▶ **Work required**: Exact copy, no pictures: reproduce the lines from the one that holds "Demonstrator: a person" through the end of the entries.

━━━━━━━━

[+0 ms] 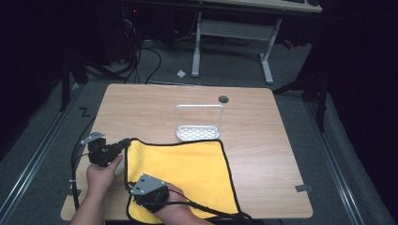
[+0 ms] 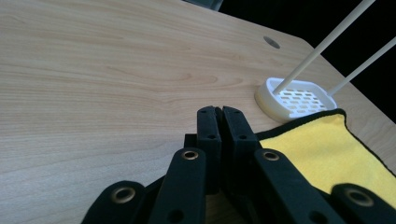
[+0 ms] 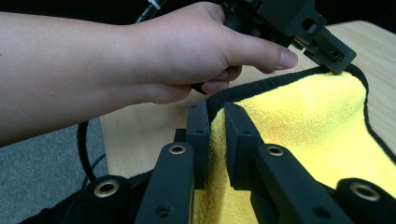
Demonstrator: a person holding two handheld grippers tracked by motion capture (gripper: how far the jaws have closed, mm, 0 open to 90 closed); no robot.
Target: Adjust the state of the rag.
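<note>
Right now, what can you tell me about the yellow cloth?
The yellow cloth is a soft, fuzzy towel with black edging, lying mostly flat on the wooden table. Its near-left edge is lifted: the right gripper pinches a fold, and the left gripper grips the far-left corner. Its far edge lies against the white rack, whether touching is unclear.

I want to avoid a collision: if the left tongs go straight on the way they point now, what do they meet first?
Probably the white rack: it stands ahead of the left tongs, slightly to one side, so depth and aim are uncertain. Before it lies bare table.
</note>
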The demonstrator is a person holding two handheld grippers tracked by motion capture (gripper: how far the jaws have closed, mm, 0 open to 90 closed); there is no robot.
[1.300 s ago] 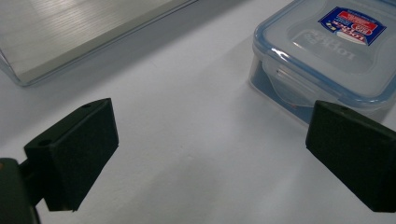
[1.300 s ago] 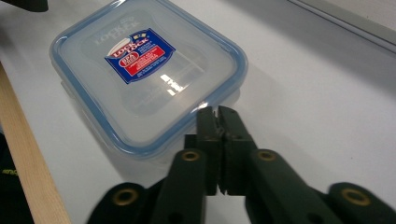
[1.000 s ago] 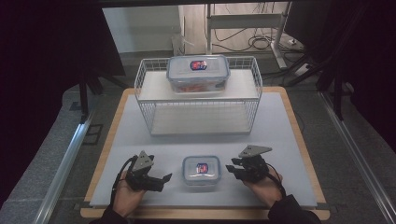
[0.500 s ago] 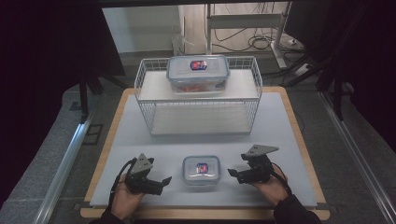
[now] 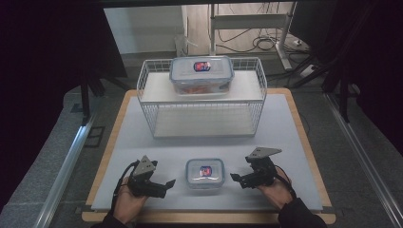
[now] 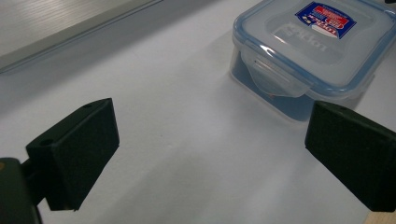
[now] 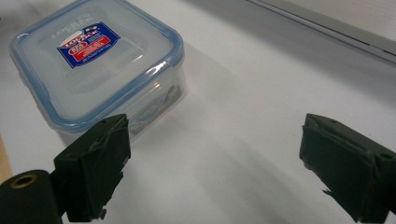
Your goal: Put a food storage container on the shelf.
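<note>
Grippers both wide open, nothing held. Small clip-lid food box [image 5: 205,173] sits on the white mat [image 5: 285,128] at 6 o'clock, btwn left gripper [image 5: 167,184] at its 9 and right gripper [image 5: 235,178] at its 3, apart from both.

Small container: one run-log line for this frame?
small container lid shut, on mat between grippers | left gripper open, apart from it | right gripper open, apart from it | large container on wire rack
</note>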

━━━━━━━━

▶ **Exercise response**:
Demonstrator: a person holding two handheld grippers tracked by motion capture (gripper: how far the jaws have closed, mm, 0 open to 90 closed); no robot.
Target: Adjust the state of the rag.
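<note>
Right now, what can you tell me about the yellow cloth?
The yellow cloth is a soft, fuzzy towel with black edging, lying mostly flat on the wooden table. Its near-left edge is lifted: the right gripper pinches a fold, and the left gripper grips the far-left corner. Its far edge lies against the white rack, whether touching is unclear.

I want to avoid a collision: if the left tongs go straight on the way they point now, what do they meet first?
Probably the white rack: it stands ahead of the left tongs, slightly to one side, so depth and aim are uncertain. Before it lies bare table.
</note>
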The demonstrator is a person holding two handheld grippers tracked by motion capture (gripper: how far the jaws have closed, mm, 0 open to 90 closed); there is no robot.
[1.300 s ago] 
[1.300 s ago] 
[1.000 s ago] 
[0.500 s ago] 
[now] 
[now] 
[now] 
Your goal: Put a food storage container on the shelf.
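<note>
Grippers both wide open, nothing held. Small clip-lid food box [image 5: 205,173] sits on the white mat [image 5: 285,128] at 6 o'clock, btwn left gripper [image 5: 167,184] at its 9 and right gripper [image 5: 235,178] at its 3, apart from both.

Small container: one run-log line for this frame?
small container lid shut, on mat between grippers | left gripper open, apart from it | right gripper open, apart from it | large container on wire rack
</note>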

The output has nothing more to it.